Cianorte – Uma distinta senhora de 69 anos

Era uma vez uma menina que mal tinha entrado na adolescência e que o destino escolheu Cianorte, uma cidade que brotava da mata, para viver. A perplexidade de estar sendo testemunha do nascimento de uma cidade lhe encantava o coração e a alma. Não são todas as pessoas que tem o privilégio de ser testemunha da história.

Acordava de manhã com o barulho das serras que, impiedosamente, derrubavam árvores centenárias, espantando os animais silvestres para dentro da mata. O barulho das serras sempre lhe soava como uma grande lamentação, mas resignava-se à entrada cogente do progresso. Saía aos domingos, livre, solta e inocente, entrando pelas matas ao redor para colher jabuticabas selvagens maduras, doces como mel. De vez em quando ia brincar na águas dos riachos límpidos que cortavam o sítio da cidade que nascia. Muitas vezes era surpreendida em seu próprio quintal por animais silvestres, que buscavam alimentos uma vez que lhe haviam roubado o seu habitat natural. Nos fins de semana assistia algum filme no velho Cine Ópera, cujas imagens saíam meio tremidas daquela engenhoca que era a máquina de filmar. Por falta de lugares trazia a sua própria cadeira de casa para não ficar sem assento. Cercada pela mãe, pelos irmãos, pelos tios, pelos pais e avós era uma menina feliz.

Cada casa que se erguia, ia deixando centenas de espécies nativas para trás. Os troncos das árvores derrubadas jaziam no meio das avenidas, jogados à própria sorte, esperando que o tempo pudesse deteriorá-los. Sentava com seus irmãos e com suas amigas nestes restos vegetais, perobas de dezenas de anos de vida, e se deixavam ficar ali conversando banalidades, apreciando o calor da tarde, no meio do burburinho das pessoas que chegavam à cidade para ficar de vez. Pessoas cheias de esperança e vontade de vencer.

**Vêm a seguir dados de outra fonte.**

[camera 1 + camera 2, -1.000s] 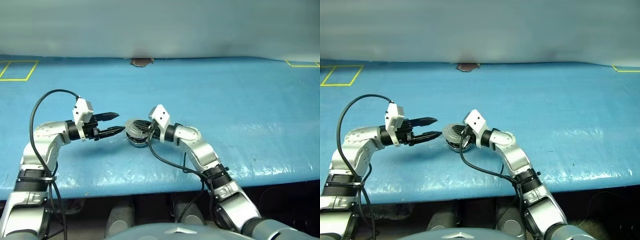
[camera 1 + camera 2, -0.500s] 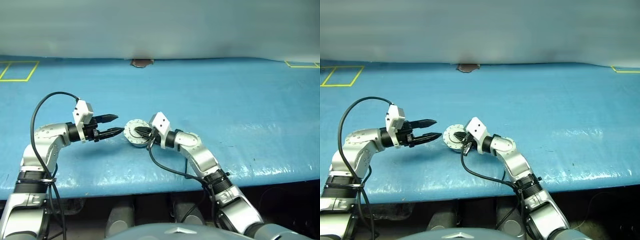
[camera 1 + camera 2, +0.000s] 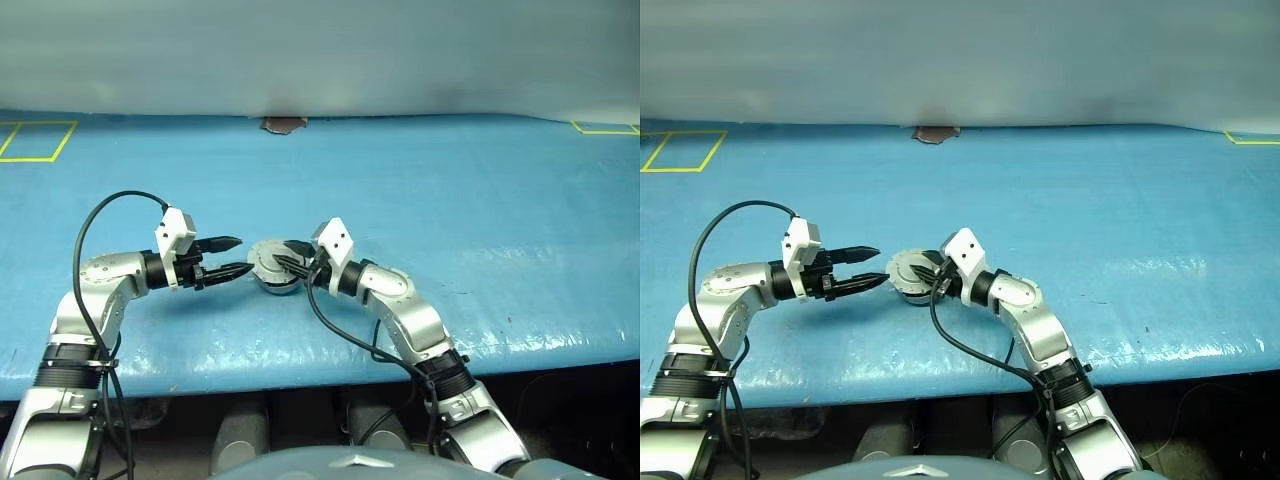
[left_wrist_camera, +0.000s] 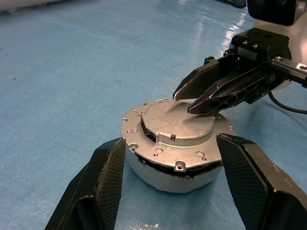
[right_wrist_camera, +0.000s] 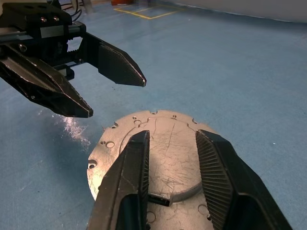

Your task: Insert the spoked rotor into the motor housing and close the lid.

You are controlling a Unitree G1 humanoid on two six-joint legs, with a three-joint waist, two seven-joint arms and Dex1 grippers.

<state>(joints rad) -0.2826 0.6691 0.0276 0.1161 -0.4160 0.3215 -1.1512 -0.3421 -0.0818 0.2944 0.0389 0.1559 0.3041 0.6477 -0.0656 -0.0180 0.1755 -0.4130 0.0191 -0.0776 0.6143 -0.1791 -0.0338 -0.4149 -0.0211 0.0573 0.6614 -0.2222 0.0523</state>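
the lid (image 4: 178, 125) lies shut on the motor housing (image 4: 177, 173) on the blue table (image 3: 450, 190). the right gripper (image 4: 192, 100) hovers over the lid — fingers parted, holding nothing. the left gripper (image 3: 240, 256) (jaws wide, empty) sits just beside the housing

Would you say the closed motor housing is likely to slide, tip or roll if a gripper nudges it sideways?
The motor housing looks like squat solid metal sitting flat, so it probably slides rather than tips. Rolling seems unlikely. Its smooth lid may be slippery.

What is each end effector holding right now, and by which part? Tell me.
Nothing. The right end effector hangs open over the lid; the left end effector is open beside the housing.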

As casas apareciam do dia para noite. Naquele lugar vazio de ontem, de repente se instalava um açougue modesto, no fundo das casas era cultivada uma horta, um armazém de secos e molhados servia a população pioneira. As ruas eram um imenso areal, onde os pés afundavam com sapato e a areia fina machucava os dedos e sola dos pés. Um alto-falante erguido bem no centro da pequena cidade anunciava para todos que estava chegando mais um caminhão de mudança e anunciava também os novos acontecimentos, com propaganda das pequenas casas comerciais da cidade. Tocava músicas de Francisco Alves e às dezoito horas, no cair da tarde, ressoava pelo ar as notas musicais da Ave Maria, a hora do Ângelus. Alguém ficava doente, todos socorriam, era uma população solidária. A menina apreciava esta solidariedade incomum em outros lugares e lá ia para rodoviária velha de madeira da Praça 26 de Julho receber algum parente que vinha de jardineira. Os jeeps estavam sempre à disposição para fazer alguma corrida pelo imenso território da cidade.

Assim, se vivia, rezando nas casas, porque a igrejinha era apenas um projeto; da amizade, porque ela era incondicional; todos precisam de todos para sobreviver naqueles primeiros tempos.

Esta bela Cianorte, hoje uma distinta senhora de 54 anos foi a cidade que a menina viu nascer e tem imenso orgulho de ser uma construtora da sua história.